» **Description of the task**:
The data below is to be transcribed word for word; pictures are to be excluded.

» **Recorded information**:

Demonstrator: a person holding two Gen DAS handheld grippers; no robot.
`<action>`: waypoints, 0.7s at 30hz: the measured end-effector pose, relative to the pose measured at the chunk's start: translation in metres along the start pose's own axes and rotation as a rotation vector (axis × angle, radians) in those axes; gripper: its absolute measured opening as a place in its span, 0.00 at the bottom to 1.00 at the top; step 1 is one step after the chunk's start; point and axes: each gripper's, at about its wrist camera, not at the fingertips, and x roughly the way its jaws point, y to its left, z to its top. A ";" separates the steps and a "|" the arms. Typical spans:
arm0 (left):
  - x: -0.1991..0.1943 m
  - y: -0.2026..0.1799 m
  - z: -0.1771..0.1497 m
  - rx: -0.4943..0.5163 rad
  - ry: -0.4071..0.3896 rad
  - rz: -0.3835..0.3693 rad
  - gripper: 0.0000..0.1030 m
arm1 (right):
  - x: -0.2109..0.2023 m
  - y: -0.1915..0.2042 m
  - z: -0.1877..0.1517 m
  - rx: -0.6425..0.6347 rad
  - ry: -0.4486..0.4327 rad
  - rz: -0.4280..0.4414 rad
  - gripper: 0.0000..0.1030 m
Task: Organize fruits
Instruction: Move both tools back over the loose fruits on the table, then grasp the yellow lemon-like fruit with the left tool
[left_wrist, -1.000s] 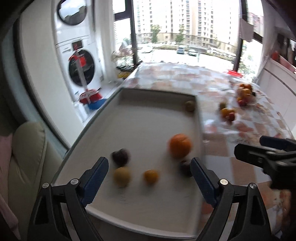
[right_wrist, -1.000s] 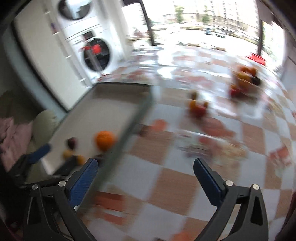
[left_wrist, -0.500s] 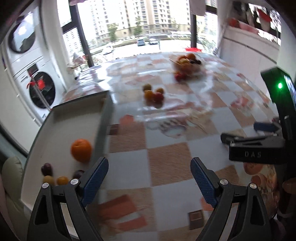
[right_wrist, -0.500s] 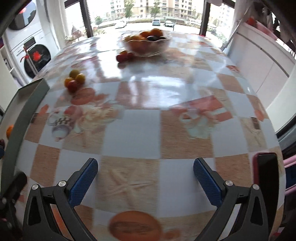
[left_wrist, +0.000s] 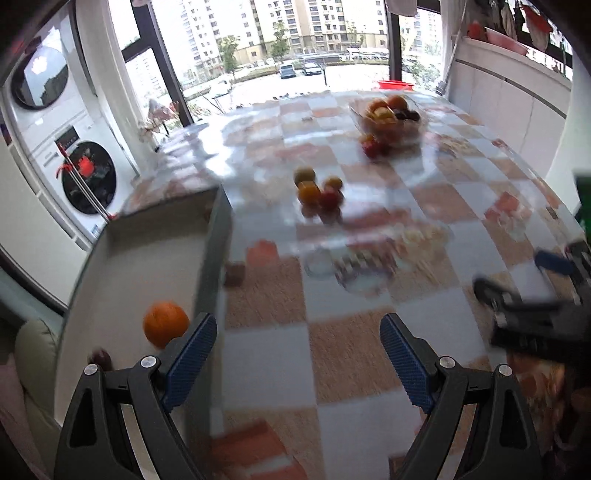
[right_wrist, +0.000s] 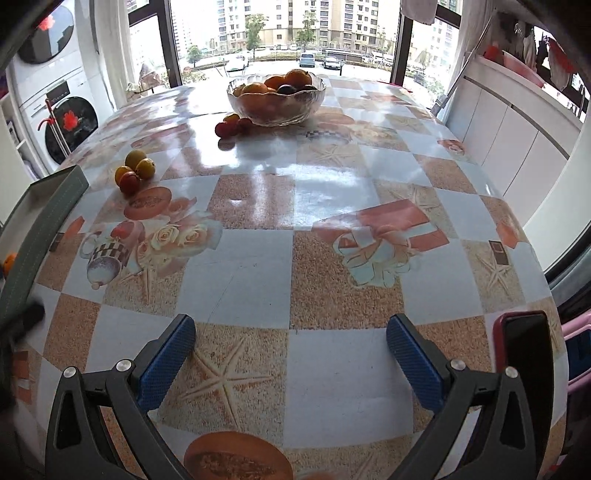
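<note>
A shallow white tray (left_wrist: 155, 240) sits at the table's left edge with an orange (left_wrist: 165, 323) and a dark fruit (left_wrist: 99, 357) in it. Its green rim shows in the right wrist view (right_wrist: 44, 225). A cluster of small fruits (left_wrist: 318, 189) lies mid-table, also in the right wrist view (right_wrist: 133, 170). A glass bowl of fruit (right_wrist: 276, 96) stands at the far end with small red fruits (right_wrist: 232, 124) beside it. My left gripper (left_wrist: 294, 354) is open and empty beside the tray's right rim. My right gripper (right_wrist: 291, 355) is open and empty over the near table; it shows in the left wrist view (left_wrist: 532, 302).
The table carries a glossy checkered cloth (right_wrist: 295, 206). A phone in a red case (right_wrist: 528, 354) lies at the near right edge. Stacked washing machines (left_wrist: 62, 147) stand to the left, white cabinets (right_wrist: 517, 125) to the right.
Both grippers have swung right, away from the tray and toward the table's middle. The left view now faces the fruit cluster and bowl. Both stay open and empty.
</note>
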 end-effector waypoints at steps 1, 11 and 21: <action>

» **Expected answer**:
Demonstrator: a person holding two Gen DAS handheld grippers; no robot.
`<action>`: waypoints, 0.7s at 30hz: the measured end-effector pose, relative to the pose measured at the chunk's start: translation in metres along the start pose's own axes and rotation as a rotation vector (axis × angle, radians) in those axes; gripper: its absolute measured opening as a place in its span, 0.00 at the bottom to 1.00 at the top; step 1 is one step after the chunk's start; point and axes: each gripper's, at about its wrist camera, not at the fingertips, and x roughly the way its jaws point, y to its left, z to its top. A ";" separates the steps and a "|" the arms. Typical spans:
arm0 (left):
  - x: -0.1991..0.1943 m
  - y: -0.2026..0.1799 m
  - z: -0.1771..0.1497 m
  - rx: -0.4943..0.5163 rad
  - ry: -0.4071..0.3896 rad
  - rz: -0.3835..0.3693 rad
  - gripper: 0.0000..0.1030 m
arm1 (right):
  - x: -0.2109..0.2023 m
  - y: -0.1915..0.2042 m
  - z: -0.1877..0.1517 m
  - rx: -0.6425..0.6347 rad
  - ry: -0.4486..0.4327 rad
  - rz: -0.4280..0.4414 rad
  - gripper: 0.0000..0.1030 m
Task: Organize fruits
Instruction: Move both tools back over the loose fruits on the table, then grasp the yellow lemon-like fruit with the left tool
[left_wrist, -1.000s] 
[right_wrist, -1.000s] 
[left_wrist, -0.500s] 
[right_wrist, -0.500s] 
[left_wrist, +0.000s] 
[right_wrist, +0.000s] 
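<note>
A shallow white tray (left_wrist: 155, 240) sits at the table's left edge with an orange (left_wrist: 165, 323) and a dark fruit (left_wrist: 99, 357) in it. Its green rim shows in the right wrist view (right_wrist: 44, 225). A cluster of small fruits (left_wrist: 318, 189) lies mid-table, also in the right wrist view (right_wrist: 133, 170). A glass bowl of fruit (right_wrist: 276, 96) stands at the far end with small red fruits (right_wrist: 232, 124) beside it. My left gripper (left_wrist: 294, 354) is open and empty beside the tray's right rim. My right gripper (right_wrist: 291, 355) is open and empty over the near table; it shows in the left wrist view (left_wrist: 532, 302).
The table carries a glossy checkered cloth (right_wrist: 295, 206). A phone in a red case (right_wrist: 528, 354) lies at the near right edge. Stacked washing machines (left_wrist: 62, 147) stand to the left, white cabinets (right_wrist: 517, 125) to the right.
Both grippers have swung right, away from the tray and toward the table's middle. The left view now faces the fruit cluster and bowl. Both stay open and empty.
</note>
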 end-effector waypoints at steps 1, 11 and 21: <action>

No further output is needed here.